ACTIVITY: In the listing below, how many lines hold the string "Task"? Reply with the number and nothing else.

——

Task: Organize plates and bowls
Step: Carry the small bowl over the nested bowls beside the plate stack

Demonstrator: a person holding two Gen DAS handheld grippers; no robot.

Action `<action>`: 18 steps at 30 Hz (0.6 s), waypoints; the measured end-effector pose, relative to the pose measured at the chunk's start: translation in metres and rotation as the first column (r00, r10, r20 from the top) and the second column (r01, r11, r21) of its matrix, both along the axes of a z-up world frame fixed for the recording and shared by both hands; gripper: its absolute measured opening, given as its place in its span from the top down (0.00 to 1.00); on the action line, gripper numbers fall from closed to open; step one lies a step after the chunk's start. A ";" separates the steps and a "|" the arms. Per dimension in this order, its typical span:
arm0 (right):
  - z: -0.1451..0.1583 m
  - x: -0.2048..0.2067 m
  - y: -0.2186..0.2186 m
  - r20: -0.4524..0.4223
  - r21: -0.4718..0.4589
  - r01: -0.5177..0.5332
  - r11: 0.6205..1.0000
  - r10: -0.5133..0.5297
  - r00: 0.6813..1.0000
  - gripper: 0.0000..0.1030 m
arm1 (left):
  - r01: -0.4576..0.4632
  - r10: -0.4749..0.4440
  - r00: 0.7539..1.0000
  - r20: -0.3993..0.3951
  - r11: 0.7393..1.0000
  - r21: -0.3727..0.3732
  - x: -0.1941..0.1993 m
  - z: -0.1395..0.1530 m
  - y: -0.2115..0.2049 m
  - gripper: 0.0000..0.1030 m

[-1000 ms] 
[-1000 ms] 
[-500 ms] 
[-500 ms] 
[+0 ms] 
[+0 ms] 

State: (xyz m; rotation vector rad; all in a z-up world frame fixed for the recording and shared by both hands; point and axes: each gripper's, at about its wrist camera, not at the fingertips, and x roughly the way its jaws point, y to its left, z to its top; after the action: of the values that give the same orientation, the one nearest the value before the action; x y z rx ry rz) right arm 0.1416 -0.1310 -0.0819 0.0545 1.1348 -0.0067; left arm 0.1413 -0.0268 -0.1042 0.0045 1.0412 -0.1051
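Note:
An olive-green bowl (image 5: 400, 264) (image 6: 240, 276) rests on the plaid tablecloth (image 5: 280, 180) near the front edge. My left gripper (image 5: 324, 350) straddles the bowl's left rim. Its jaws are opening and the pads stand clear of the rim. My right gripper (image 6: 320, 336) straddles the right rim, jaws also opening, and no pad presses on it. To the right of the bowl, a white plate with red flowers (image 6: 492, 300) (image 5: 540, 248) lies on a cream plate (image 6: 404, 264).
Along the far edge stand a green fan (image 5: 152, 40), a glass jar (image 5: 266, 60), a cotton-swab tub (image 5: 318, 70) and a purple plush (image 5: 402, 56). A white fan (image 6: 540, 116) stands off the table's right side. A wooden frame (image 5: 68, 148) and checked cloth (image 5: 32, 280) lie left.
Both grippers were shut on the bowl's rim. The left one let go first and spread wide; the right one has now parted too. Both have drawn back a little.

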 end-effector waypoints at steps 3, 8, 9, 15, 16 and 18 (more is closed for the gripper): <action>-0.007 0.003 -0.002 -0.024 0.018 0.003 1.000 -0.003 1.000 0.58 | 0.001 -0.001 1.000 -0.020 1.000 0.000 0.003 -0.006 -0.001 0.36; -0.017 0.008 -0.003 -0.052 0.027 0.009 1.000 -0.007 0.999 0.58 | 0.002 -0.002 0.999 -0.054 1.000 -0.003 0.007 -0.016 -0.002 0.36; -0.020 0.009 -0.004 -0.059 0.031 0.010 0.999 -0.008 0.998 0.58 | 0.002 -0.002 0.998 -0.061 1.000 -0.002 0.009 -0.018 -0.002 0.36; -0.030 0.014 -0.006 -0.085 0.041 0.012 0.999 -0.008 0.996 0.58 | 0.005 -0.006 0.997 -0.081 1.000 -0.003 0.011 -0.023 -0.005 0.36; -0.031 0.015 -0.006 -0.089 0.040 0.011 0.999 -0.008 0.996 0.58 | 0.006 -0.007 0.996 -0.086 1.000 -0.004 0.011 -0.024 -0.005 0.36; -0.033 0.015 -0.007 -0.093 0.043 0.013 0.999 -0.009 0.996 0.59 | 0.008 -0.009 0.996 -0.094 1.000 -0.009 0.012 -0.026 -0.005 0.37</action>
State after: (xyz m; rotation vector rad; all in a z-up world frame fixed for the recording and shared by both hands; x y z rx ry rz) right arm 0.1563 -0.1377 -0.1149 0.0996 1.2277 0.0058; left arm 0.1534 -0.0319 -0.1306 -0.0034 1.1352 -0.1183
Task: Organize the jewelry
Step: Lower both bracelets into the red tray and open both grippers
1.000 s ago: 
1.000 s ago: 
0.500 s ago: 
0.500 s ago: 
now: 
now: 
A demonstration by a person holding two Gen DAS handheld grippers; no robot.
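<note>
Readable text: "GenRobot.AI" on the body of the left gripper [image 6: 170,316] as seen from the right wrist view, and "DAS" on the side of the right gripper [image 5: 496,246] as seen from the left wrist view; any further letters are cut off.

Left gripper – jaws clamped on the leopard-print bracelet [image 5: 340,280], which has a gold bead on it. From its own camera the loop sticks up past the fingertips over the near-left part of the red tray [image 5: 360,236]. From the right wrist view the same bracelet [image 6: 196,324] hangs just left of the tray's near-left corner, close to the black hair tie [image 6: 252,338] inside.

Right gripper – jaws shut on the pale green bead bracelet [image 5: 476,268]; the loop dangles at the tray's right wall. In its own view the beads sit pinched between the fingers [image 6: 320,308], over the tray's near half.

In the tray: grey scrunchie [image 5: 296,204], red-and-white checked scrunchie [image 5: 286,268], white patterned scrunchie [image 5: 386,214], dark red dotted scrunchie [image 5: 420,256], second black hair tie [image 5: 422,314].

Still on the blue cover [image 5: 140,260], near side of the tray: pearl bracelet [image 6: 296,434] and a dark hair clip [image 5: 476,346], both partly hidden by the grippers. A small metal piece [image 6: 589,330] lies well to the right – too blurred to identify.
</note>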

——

WRITTEN SOLUTION: 2